Black Ferns : Concentration maximale avant l’affrontement avec l’Afrique du sud, un retour inattendu et des racines sud-africaines au sein de l’équipe
Twickenham, Angleterre – Les Black Ferns, l’équipe néo-zélandaise de rugby féminin, abordent leur match contre l’Afrique du Sud avec une détermination inébranlable, malgré le palmarès impressionnant de leurs adversaires. L’équipe affiche une confiance tranquille, privilégiant l’exécution de ses propres processus plutôt que de se laisser intimider par les six titres mondiaux de l’Afrique du sud.
“Nous sommes bien préparées et nous allons nous concentrer sur notre jeu,” a déclaré une joueuse, soulignant la résilience de l’équipe face à la pression.”Nous ne nous laisserons pas déstabiliser par le pedigree de l’adversaire.”
L’histoire de cette préparation est marquée par un retour surprenant. L’ancienne capitaine et légende du rugby néo-zélandais, Farah Richards, intronisée au World Rugby Hall of Fame, a été rappelée dans l’équipe seulement deux semaines avant le tournoi, suite à une blessure de dernière minute. Richards, qui a disputé 49 tests sur 51 possibles entre 1991 et 2010, avait été écartée en 2009. Son retour témoigne de sa persévérance et de son dévouement au sport.

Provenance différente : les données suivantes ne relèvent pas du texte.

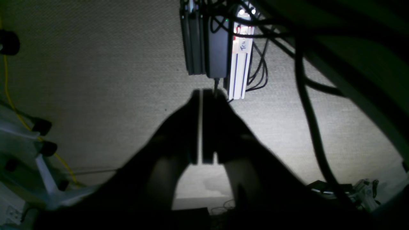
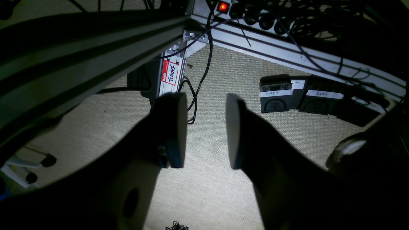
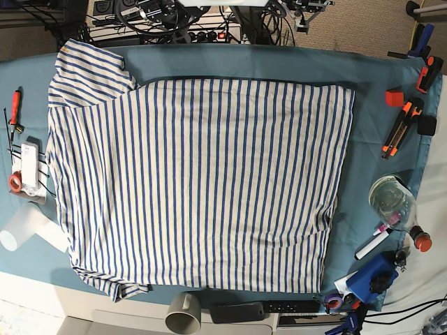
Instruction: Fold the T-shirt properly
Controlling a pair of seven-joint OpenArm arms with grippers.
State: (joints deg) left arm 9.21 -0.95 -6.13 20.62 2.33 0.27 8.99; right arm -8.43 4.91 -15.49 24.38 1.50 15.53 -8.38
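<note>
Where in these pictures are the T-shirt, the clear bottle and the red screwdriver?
T-shirt [image 3: 199,185], base view, middle of the striped cloth.
Clear bottle [image 3: 392,202], base view, its rounded body.
Red screwdriver [image 3: 15,106], base view, its handle.

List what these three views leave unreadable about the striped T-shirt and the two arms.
- Arms: absent from the base view; both wrist views face floor and frame only, so their place relative to the T-shirt is unknown.
- Neck label: not visible in the base view.
- Lower left hem: bunched in the base view, hiding its layers.
- Left gripper: dark silhouette, jaws shut.
- Right gripper: jaws apart, fingers in shadow.
</note>
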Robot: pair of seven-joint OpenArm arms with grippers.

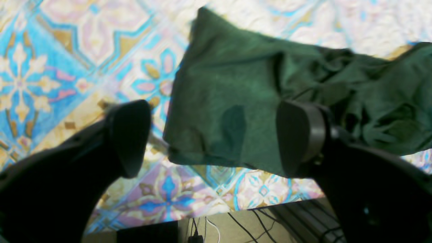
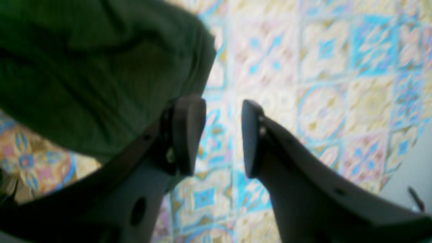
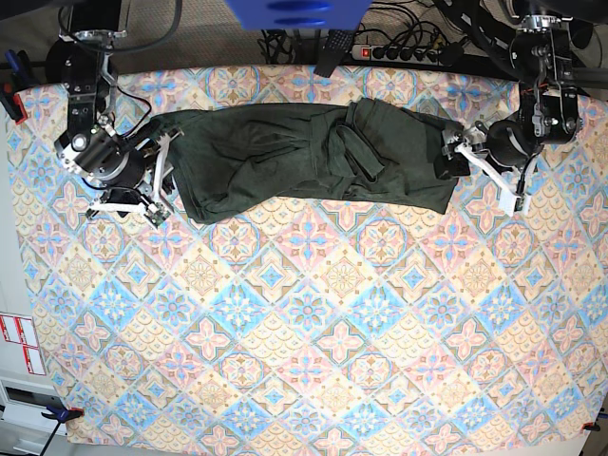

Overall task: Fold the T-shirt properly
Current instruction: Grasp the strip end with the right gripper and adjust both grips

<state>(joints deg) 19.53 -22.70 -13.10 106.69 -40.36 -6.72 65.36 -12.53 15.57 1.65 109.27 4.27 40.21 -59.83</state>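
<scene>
Left wrist view: left pincer (image 1: 216,138) gapes wide, empty, over the T-shirt (image 1: 236,101) edge on the tabletop (image 1: 50,50).
Right wrist view: right pincer (image 2: 222,135) parted, empty, beside the shirt.
Base view: shirt bunched lengthwise along the tabletop's far side, between both arms.

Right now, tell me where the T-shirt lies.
In the base view the T-shirt lies stretched across the far part of the patterned tablecloth, between the two grippers.

Bright even light; both wrist views blurred.
</scene>
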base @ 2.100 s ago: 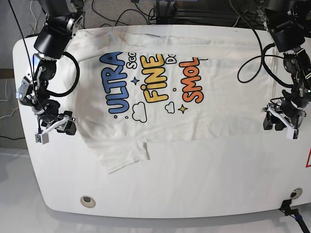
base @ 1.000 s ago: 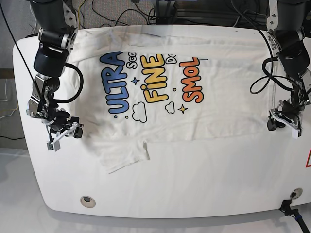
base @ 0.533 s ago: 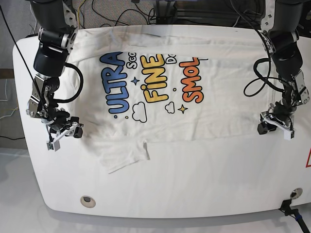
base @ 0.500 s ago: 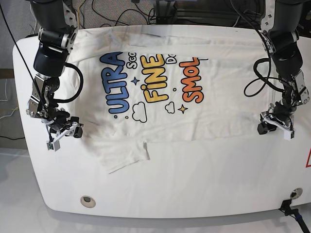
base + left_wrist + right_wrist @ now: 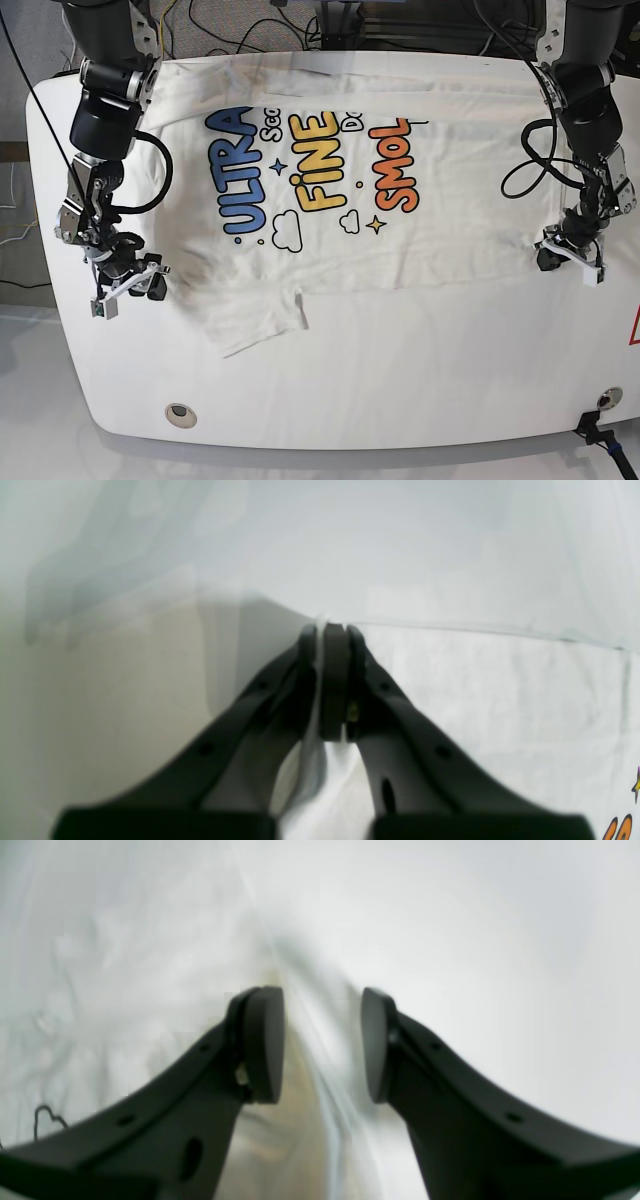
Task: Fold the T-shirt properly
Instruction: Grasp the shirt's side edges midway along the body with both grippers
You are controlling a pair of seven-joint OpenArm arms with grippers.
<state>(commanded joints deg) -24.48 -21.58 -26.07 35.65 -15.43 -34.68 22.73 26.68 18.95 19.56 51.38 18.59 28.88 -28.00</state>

“J’ai continué à travailler dur, même lorsque l’opportunité semblait lointaine,” a confié Richards. “Je n’ai jamais renoncé.” Son intégration dans l’équipe s’est faite de manière abrupte, avec une interaction limitée avec l’entraîneur Brian Evans jusqu’à deux jours avant le match. Elle a été annoncée comme titulaire contre l’afrique du Sud, l’équipe alors la moins bien classée.

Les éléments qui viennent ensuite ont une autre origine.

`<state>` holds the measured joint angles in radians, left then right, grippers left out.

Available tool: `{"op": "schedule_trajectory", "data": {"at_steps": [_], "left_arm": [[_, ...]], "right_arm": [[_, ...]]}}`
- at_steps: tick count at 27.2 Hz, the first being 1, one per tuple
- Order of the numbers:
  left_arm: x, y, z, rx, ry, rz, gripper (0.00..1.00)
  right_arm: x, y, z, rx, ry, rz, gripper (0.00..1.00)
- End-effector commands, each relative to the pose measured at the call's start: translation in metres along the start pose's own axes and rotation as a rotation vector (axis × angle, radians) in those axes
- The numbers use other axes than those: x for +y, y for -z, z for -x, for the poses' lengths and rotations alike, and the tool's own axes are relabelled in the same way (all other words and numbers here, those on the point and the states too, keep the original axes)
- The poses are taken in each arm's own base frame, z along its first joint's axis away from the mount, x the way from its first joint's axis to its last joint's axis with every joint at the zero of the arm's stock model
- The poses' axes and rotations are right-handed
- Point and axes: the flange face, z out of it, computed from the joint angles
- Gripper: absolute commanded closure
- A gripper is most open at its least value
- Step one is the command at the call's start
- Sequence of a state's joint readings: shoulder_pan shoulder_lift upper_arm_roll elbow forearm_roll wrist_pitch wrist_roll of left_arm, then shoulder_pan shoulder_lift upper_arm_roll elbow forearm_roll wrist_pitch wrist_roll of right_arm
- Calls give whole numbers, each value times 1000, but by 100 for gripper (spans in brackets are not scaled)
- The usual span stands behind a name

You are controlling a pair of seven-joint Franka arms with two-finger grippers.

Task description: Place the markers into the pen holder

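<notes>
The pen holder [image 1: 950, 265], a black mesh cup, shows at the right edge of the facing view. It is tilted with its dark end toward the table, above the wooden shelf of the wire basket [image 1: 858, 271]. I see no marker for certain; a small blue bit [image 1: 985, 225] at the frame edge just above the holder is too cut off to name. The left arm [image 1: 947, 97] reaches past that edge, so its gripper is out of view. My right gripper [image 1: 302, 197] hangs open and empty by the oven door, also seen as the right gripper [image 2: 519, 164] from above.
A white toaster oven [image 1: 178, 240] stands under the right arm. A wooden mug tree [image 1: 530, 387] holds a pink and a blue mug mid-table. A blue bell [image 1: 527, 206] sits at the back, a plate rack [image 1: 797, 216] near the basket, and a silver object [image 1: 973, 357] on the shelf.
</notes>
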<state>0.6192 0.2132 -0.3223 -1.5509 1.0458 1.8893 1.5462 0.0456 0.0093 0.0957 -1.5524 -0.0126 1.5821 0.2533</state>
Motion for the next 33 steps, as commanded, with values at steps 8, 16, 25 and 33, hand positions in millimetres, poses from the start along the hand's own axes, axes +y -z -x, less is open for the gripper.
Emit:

Ironiquement, l’équipe néo-zélandaise compte également des liens avec l’Afrique du Sud au sein de ses propres rangs. Amy du Plessis, center de Canterbury, est née à Newcastle, KwaZulu-Natal, en Afrique du Sud, la ville natale de la légende du rugby sud-africain Bakkies Botha. Sa famille a émigré en Nouvelle-Zélande lorsqu’elle avait sept ans, à la recherche d’une vie plus sûre, s’installant dans une ferme laitière à Southland.
L’histoire de Richards et du Plessis illustre la diversité et la complexité des parcours qui mènent au sommet du rugby féminin. Les Black ferns, fortes de leur préparation et de leur esprit d’équipe, sont prêtes à relever le défi de l’Afrique du Sud et à poursuivre leur quête de la victoire. L’équipe a finalement remporté la finale contre l’Angleterre 13-10, avec Richards jouant un rôle clé.
contexte historique : L’essor du rugby féminin
Le rugby féminin a connu une croissance exponentielle ces dernières décennies, passant d’un sport marginal à une discipline reconnue mondialement. Les Black Ferns, en particulier, ont joué un rôle de pionnier dans le développement du rugby féminin, inspirant des générations de joueuses et de fans.La Coupe du Monde de rugby féminin, qui se déroule régulièrement, est devenue un événement majeur du calendrier sportif international, attirant un public de plus en plus large et suscitant un intérêt croissant des médias et des sponsors. L’inclusion de la discipline aux Jeux Olympiques a également contribué à sa popularité croissante. Le rugby féminin continue de se professionnaliser, avec des investissements accrus dans le développement des joueuses, l’amélioration des infrastructures et la promotion du sport auprès des jeunes filles.